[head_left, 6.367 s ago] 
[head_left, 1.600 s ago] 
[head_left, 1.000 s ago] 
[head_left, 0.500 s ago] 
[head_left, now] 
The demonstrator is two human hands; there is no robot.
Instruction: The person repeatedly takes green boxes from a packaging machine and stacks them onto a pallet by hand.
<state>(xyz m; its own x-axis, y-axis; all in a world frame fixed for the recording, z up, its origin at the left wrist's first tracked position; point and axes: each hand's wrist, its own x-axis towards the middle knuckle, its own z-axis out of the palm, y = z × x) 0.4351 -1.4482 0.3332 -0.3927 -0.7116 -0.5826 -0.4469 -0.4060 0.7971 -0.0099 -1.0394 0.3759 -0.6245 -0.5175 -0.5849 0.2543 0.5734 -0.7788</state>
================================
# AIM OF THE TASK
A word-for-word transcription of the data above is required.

# OUTPUT OF THE EXERCISE
[head_left, 6.367 s ago] 
[head_left, 1.600 s ago] 
[head_left, 1.000 s ago] 
[head_left, 0.500 s ago] 
[head_left, now] 
The demonstrator is two human hands; there is no robot.
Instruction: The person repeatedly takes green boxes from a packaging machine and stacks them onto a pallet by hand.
<state>(xyz m; its own x-axis, y-axis; all in a world frame fixed for the recording, z up, its origin at the left wrist's first tracked position; point and axes: each hand's wrist, its own x-axis towards the middle knuckle, its own z-axis out of the palm, y = z × x) 0.4351 -1.4482 0.3332 -0.3927 -0.7116 -0.5826 -0.4469 -0.4060 0.7971 -0.0099 -1.0394 0.3759 -0.6245 -0.5175 -0.5849 0.2543 0.5734 -0.7788</state>

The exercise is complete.